Esta reducción en las emisiones de los vehículos nuevos exige un mayor control por parte de las autoridades, que se han fijado un plazo de dos años para establecer las nuevas técnicas para medir las emisiones de CO2 en condiciones reales de conducción mediante un dispositivo portátil similar al que se ha introducido recientemente para controlar los óxidos de nitrógeno (NOx).

Del mismo modo, ha reclamado a Bruselas una legislación antes de que termine este año que permita a los consumidores conocer con claridad las cifras de consumo de combustible y emisiones de CO2, así como otros gases contaminantes.

Todo esto es por ahora una propuesta y a partir del 9 de octubre se abre un plazo de negociación que se prevé que sea complicado.
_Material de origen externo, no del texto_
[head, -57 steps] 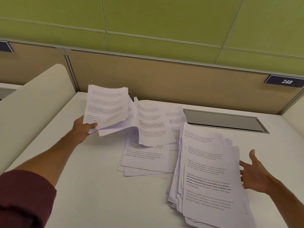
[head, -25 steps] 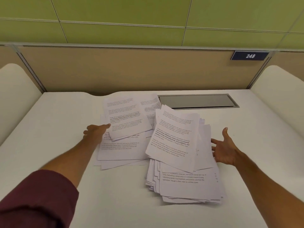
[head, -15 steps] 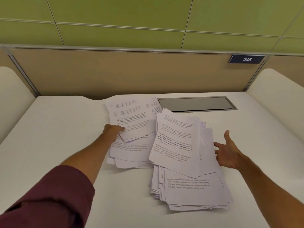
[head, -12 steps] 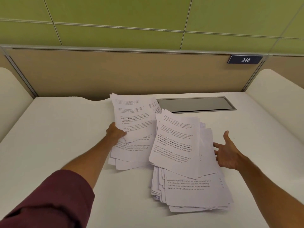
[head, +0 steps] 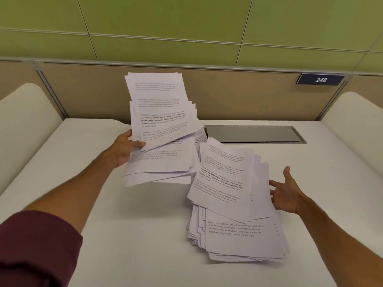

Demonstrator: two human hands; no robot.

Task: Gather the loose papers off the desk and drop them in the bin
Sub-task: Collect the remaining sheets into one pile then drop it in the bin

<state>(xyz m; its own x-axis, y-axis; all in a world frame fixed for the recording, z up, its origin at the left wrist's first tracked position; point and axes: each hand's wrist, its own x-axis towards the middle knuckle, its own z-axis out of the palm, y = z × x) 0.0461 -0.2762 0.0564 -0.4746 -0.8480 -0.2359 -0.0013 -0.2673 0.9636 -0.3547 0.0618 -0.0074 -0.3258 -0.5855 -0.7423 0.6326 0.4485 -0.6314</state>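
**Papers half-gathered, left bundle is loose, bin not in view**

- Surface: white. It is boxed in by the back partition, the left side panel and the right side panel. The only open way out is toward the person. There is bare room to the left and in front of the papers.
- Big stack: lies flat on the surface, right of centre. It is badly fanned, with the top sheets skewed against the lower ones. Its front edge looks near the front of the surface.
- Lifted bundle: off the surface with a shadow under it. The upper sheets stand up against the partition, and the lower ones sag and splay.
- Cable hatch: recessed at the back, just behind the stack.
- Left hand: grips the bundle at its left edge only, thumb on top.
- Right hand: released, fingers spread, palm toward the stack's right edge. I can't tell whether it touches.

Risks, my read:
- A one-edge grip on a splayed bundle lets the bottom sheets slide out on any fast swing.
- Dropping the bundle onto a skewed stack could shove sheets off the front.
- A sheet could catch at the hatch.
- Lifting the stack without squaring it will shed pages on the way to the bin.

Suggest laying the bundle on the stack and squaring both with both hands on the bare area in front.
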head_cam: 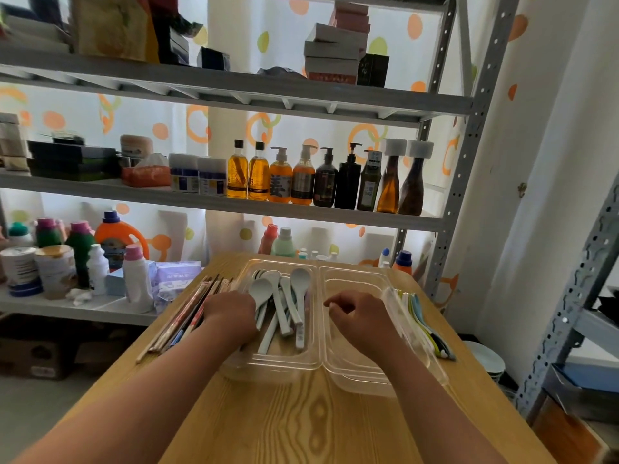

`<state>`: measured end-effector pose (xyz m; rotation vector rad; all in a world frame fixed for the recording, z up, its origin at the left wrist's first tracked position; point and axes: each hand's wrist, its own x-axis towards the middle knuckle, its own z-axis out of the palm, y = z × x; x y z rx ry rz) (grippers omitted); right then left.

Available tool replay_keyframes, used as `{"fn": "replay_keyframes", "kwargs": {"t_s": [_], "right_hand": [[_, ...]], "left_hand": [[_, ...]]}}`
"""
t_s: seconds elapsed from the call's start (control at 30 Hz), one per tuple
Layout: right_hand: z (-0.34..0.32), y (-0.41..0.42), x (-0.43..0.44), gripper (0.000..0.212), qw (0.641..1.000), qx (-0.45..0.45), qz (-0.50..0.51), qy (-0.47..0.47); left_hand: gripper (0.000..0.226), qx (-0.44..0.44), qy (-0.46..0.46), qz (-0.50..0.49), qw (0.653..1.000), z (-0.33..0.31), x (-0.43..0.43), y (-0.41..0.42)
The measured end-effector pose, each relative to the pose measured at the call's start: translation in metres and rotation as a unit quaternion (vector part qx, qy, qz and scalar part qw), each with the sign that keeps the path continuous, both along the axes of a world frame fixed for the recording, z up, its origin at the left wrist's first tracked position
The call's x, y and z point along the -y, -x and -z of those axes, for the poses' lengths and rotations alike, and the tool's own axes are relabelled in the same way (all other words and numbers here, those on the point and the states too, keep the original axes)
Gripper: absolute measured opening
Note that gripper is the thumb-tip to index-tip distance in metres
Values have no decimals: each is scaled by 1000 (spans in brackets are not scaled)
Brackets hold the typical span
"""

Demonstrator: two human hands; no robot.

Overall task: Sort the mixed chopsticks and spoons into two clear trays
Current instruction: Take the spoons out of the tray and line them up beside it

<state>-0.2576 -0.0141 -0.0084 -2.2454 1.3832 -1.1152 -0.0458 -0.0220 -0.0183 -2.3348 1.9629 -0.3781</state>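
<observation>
Left hand amid spoons, left tray; right hand above right tray

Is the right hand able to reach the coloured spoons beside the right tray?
Probably yes: the right hand is over the right tray, and the coloured spoons lie just past its rim, nothing between.

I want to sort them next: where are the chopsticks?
In the head view, the chopsticks lie on the table, just left of the left tray, beside the left hand.
</observation>
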Motion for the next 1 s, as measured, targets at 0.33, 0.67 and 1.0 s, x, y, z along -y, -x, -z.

Para empezar, la Asociación de Constructores Europeos de Automóviles (ACEA) ya ha expresado sus graves preocupaciones por el resultado del voto en la Eurocámara, en especial por los objetivos de reducción de emisiones extremadamente agresivos y la imposición de cuotas de ventas de vehículos con baterías eléctricas.

Según el secretario general de ACEA, Erik Jonnaert: «No hay garantías de que contemos con la infraestructura para facilitar esta repentina transición a la elctromovilidad».

Concretamente, Jonnaert señala la falta de infraestructura de recarga de coches eléctricos, así como la falta de armonización entre los incentivos que ofrece cada país europeo. «Los consumidores no pueden ser forzados a comprar vehículos eléctricos sin la infraestructura de incentivos necesaria«, insiste.

Esta propuesta de reducción de emisiones, que es más del doble que la que Acea ha venido proponiendo (del 7% para 2025 y del 16% para 2030), se trata todavía de la posición del Parlamento Europeo de cara a las negociaciones que debe mantener con los Estados miembros, quienes todavía deben aprobar sus líneas rojas en la reunión de ministros de Medio Ambiente que tendrá lugar el próximo martes, 9 octubre.

«Solo podemos esperar que los gobiernos nacionales traigan algo de realismo a la mesa cuando adopten una posición común en los futuros objetivos de CO2 la semana que viene«, ha confiado Jonnaert, que ha vuelto a incidir en el peligro para los empleos de este plan.